Ah, but then quarks are definitely not particles :smile:
What happened with the classy "a particle is a state of the Poincare Group in Wigner sense"?
This is not strictly equivalent to the other because of quarks again, is it ?
 
  • #14
Individual quarks have colour, so how do these free quarks remain gauge invariant?
 
  • #15
lbrits said:
Individual quarks have colour, so how do these free quarks remain gauge invariant?
Maybe I misunderstand, but depending on exactly what you mean it is either a very good question or a very bad one :smile:

If it is a very good question, you may already ask it for the electron and EM gauge invariance ! in this case, you may notice that to resolve this one, we usually impose "periodic boundary conditions" which amounts to putting (mirror) charges at infinity.

If it is a bad question, it may stem from a confusion between color singlet and gauge invariant states. On one hand, color singlet are invariant at all and may fly at infinity. On the other hand, gauge transformations will indeed re-define you quark field in the proper manner such that the lagrangian is still invariant.
 

What are elementary particles?

Elementary particles are the smallest building blocks of matter that make up the universe. They are the fundamental particles that cannot be broken down into smaller units.

How are elementary particles studied?

Elementary particles are studied through various experiments, including particle accelerators and colliders, where they can be observed and their properties can be measured.

What is the importance of studying elementary particles?
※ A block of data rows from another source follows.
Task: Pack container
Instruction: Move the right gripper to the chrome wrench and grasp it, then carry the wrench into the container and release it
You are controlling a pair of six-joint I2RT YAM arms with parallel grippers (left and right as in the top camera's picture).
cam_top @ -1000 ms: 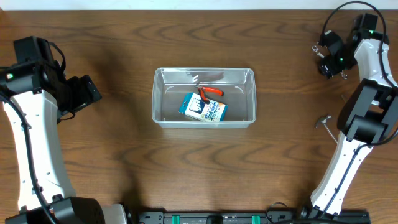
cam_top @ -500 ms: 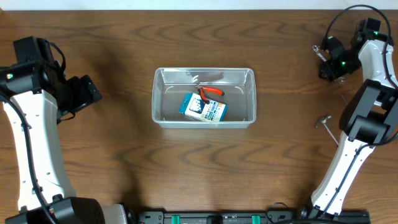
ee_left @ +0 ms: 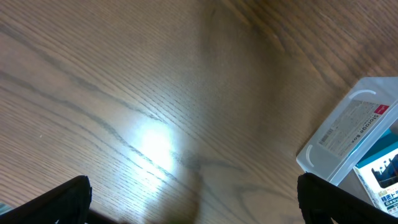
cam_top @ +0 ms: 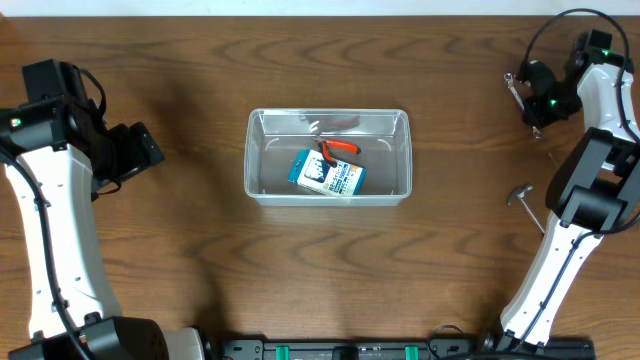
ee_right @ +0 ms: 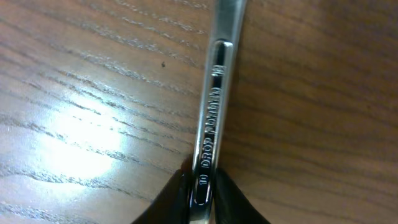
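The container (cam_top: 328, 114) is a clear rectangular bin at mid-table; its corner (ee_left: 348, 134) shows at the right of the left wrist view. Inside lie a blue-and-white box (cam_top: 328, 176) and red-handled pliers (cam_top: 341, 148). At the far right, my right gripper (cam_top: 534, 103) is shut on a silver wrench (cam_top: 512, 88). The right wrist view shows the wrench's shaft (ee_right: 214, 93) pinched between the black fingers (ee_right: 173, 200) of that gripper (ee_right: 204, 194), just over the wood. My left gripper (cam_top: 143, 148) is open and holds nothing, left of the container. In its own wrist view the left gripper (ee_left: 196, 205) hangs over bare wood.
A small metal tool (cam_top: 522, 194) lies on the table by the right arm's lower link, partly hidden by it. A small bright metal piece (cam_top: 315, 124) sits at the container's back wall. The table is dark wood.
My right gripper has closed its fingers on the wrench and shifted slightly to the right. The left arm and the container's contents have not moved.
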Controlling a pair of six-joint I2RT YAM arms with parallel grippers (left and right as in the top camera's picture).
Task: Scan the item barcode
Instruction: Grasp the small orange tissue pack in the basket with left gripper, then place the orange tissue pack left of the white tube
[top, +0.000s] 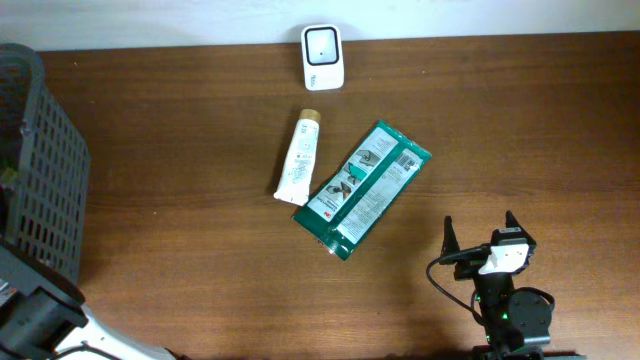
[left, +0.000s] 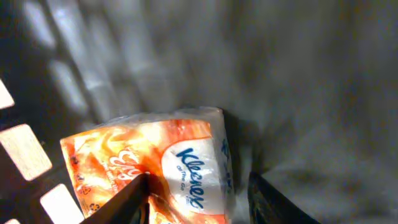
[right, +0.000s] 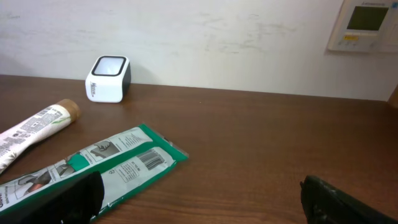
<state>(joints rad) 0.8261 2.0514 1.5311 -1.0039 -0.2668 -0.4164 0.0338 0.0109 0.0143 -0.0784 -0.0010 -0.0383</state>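
Inside the basket (top: 45, 170), our left gripper (left: 199, 190) straddled the tissue pack (left: 155, 155) for scanning; whether clamped, we couldn't tell. Right gripper (top: 480, 225) idled, jaws apart.

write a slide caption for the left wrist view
Left gripper reaching into the dark basket, fingers on either side of an orange tissue pack.

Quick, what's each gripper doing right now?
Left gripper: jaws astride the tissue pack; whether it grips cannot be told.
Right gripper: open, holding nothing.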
Studying elementary particles helps us understand the fundamental laws of nature and how the universe works. It also has practical applications, such as in the development of new technologies and medical treatments.

What are the different types of elementary particles?

There are two main categories of elementary particles: fermions, which make up matter, and bosons, which mediate forces between particles. Some examples of elementary particles include quarks, electrons, and photons.

How do elementary particles interact with each other?

Elementary particles interact through the four fundamental forces: gravity, electromagnetism, strong nuclear force, and weak nuclear force. These interactions are described by the Standard Model of particle physics.